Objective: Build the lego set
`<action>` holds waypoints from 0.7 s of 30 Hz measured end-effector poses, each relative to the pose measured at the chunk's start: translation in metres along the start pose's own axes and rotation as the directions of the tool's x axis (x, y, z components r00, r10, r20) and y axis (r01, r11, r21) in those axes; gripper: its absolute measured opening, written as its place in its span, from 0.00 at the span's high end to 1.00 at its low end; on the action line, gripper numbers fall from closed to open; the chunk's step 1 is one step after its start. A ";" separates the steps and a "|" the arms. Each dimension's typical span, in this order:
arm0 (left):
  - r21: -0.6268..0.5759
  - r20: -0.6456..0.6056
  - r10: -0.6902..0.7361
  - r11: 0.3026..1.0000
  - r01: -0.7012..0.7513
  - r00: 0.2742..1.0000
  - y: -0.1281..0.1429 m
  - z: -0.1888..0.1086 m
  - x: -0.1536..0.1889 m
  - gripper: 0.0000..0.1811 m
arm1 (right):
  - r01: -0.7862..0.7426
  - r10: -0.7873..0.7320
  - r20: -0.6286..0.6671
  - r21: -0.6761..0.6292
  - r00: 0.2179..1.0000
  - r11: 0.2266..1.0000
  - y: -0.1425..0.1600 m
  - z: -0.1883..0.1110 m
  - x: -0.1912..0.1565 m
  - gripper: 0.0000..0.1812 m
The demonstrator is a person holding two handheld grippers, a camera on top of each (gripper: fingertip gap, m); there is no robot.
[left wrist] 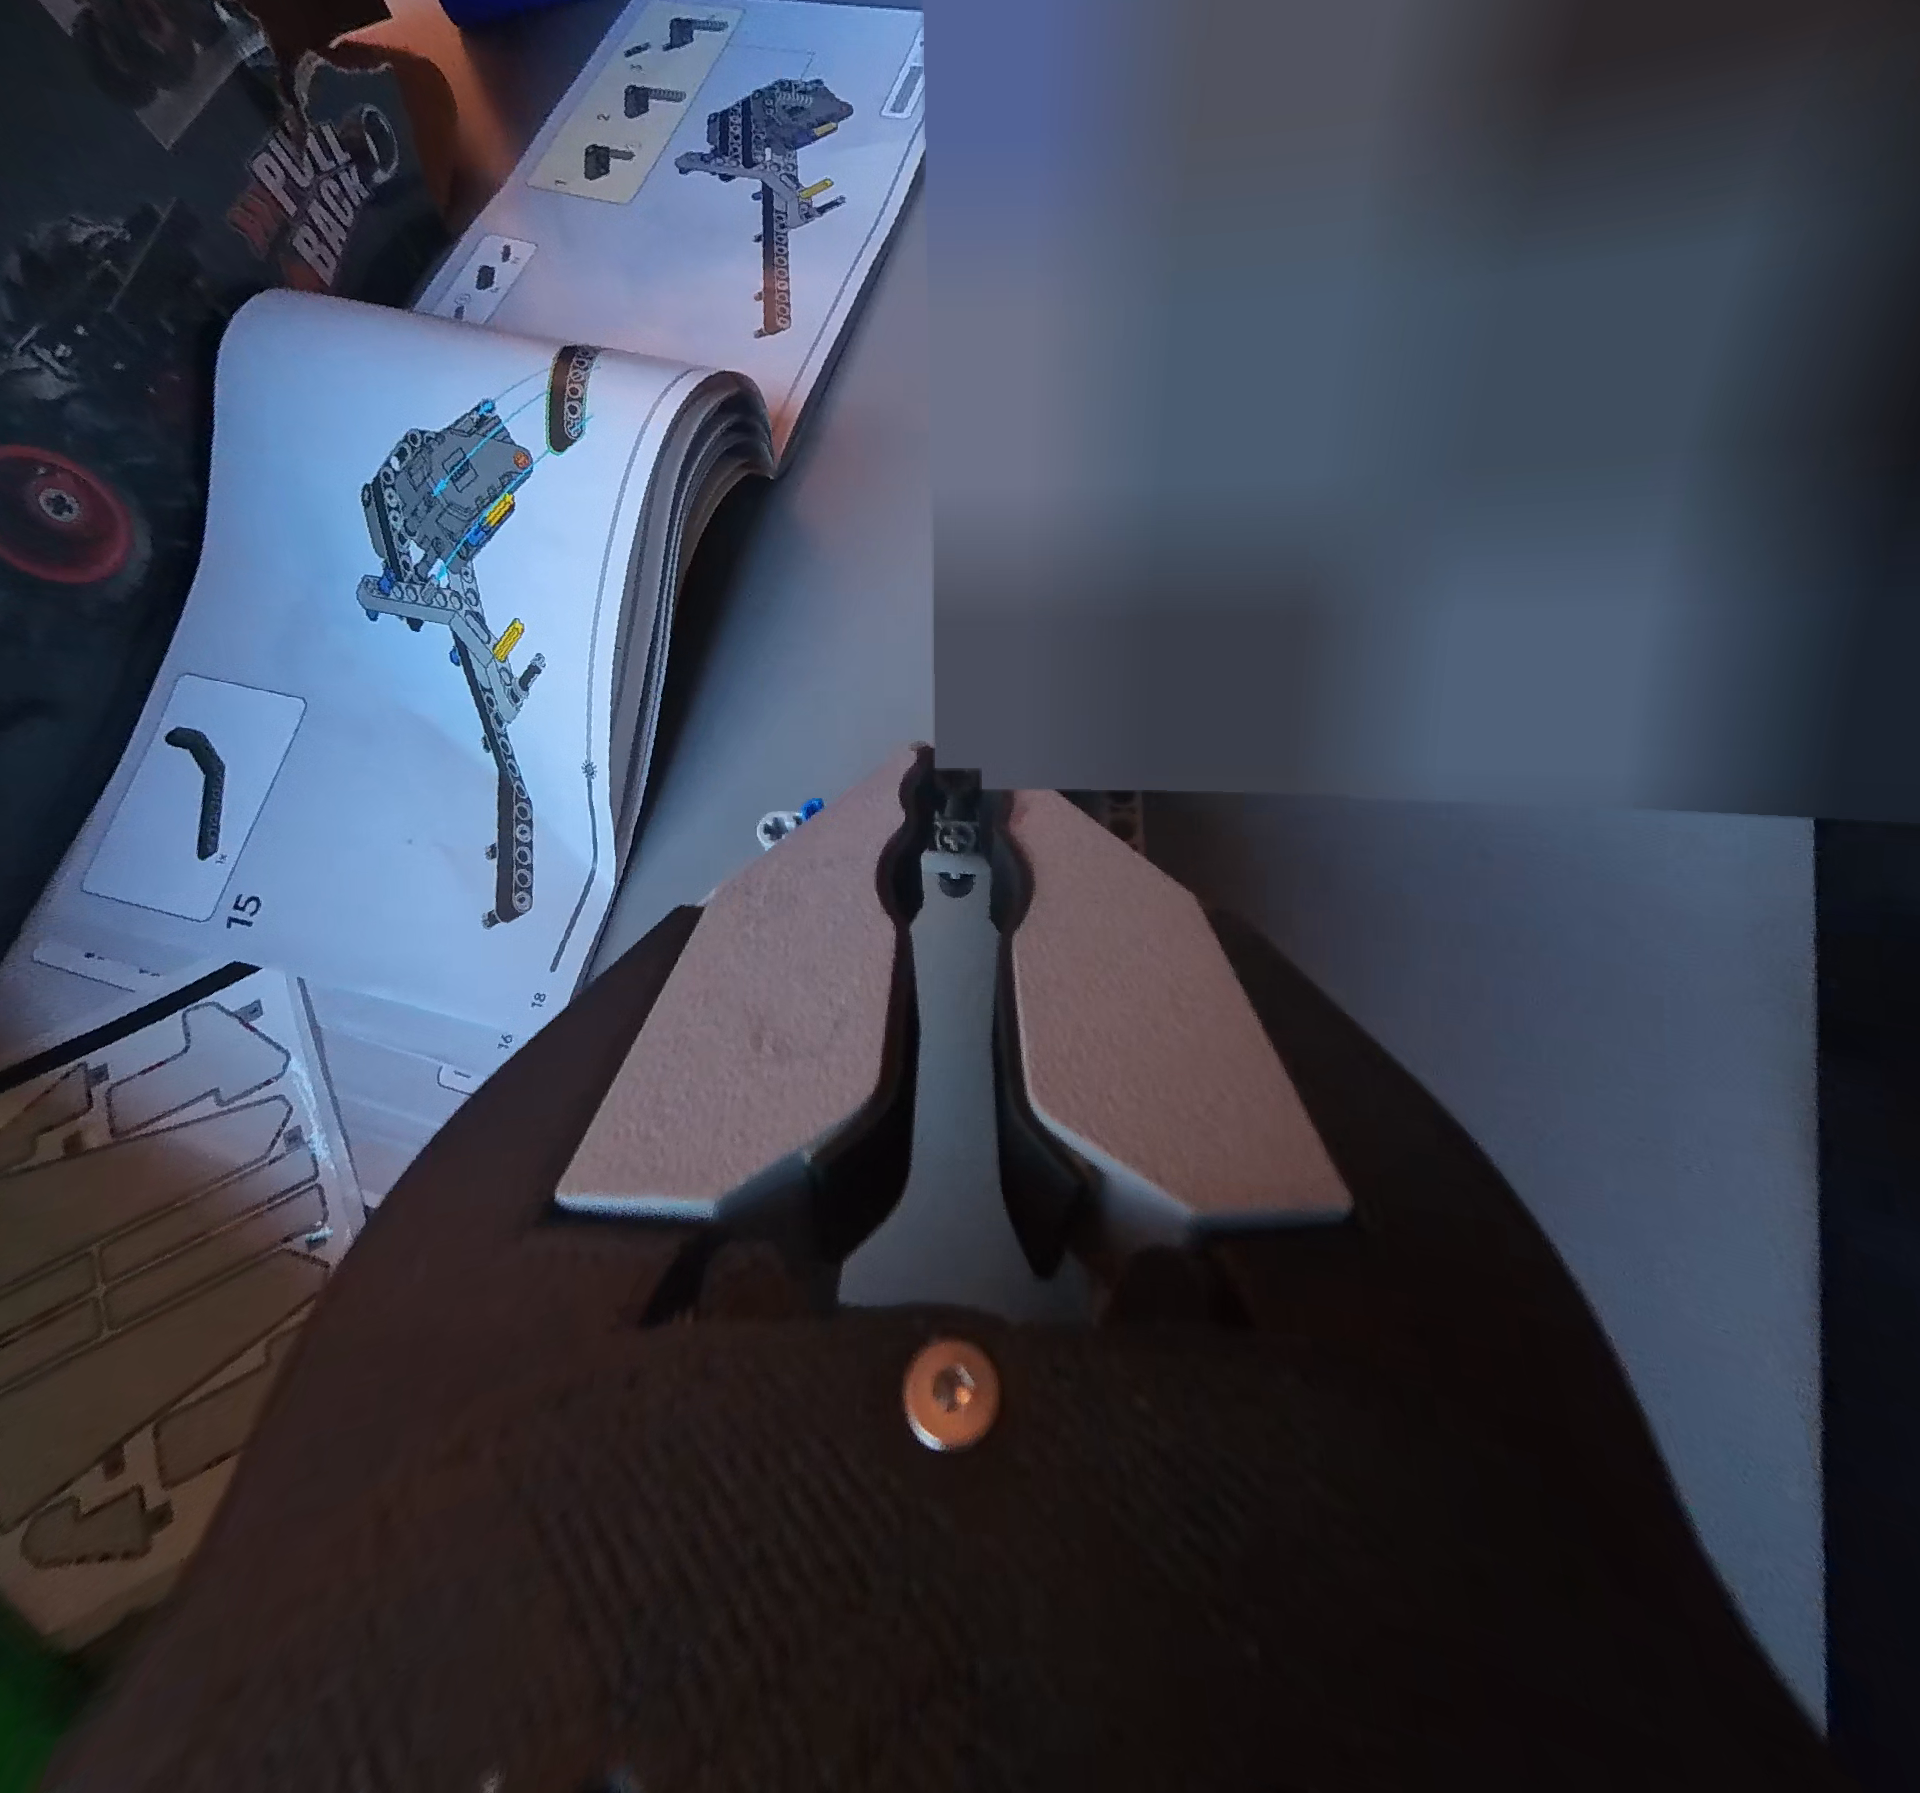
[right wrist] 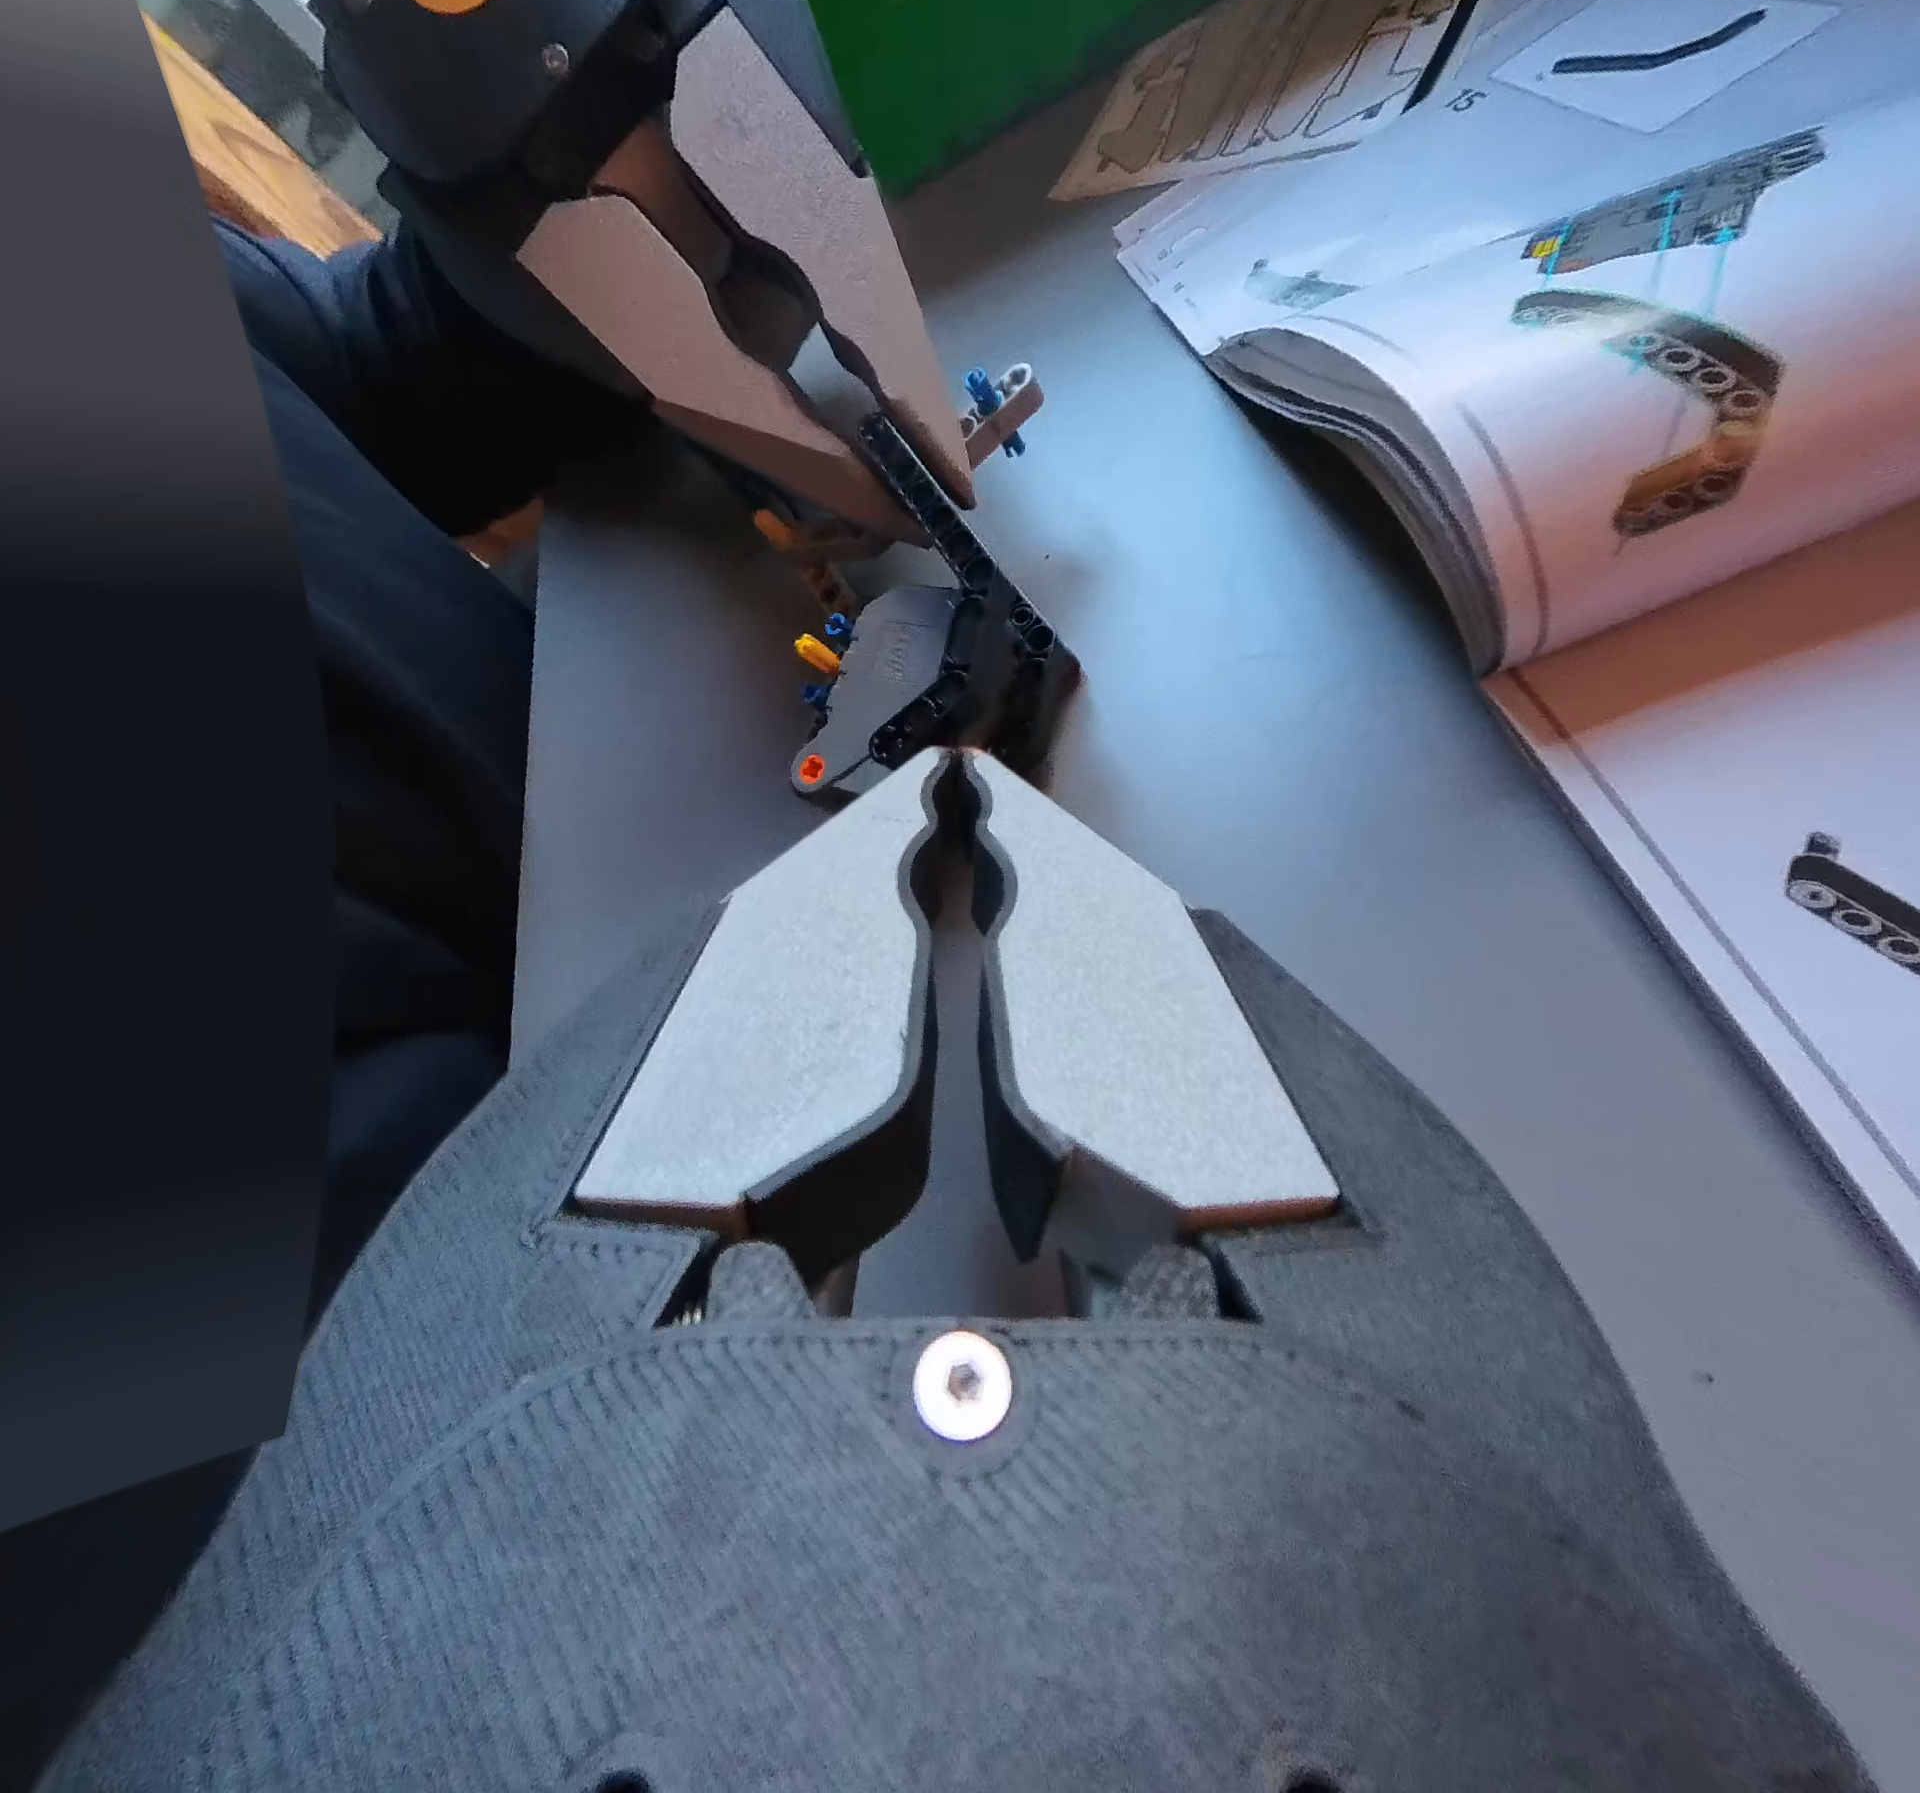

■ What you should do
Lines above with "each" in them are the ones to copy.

■ Exercise response
`<action>` holds waypoints from 0.7 s of 30 Hz measured end-effector poses, each relative to the pose measured at the chunk's start: translation in metres along the start pose's own axes and rotation as the directions of the tool's x axis (x, y, z components r00, r10, r20) and y axis (r01, r11, r21) in those axes; gripper: its absolute measured opening, written as its place in its span, from 0.00 at the span's high end to 1.00 at its low end; on the action line, gripper numbers fall from closed to open; the chunk's step 1 is one step after its start. A ";" separates the steps and a "|" the arms. Each dimension's typical span, in this order:
The demonstrator is a person holding two handheld grippers, a camera on top of each (gripper: fingertip gap, m); there is no robot.

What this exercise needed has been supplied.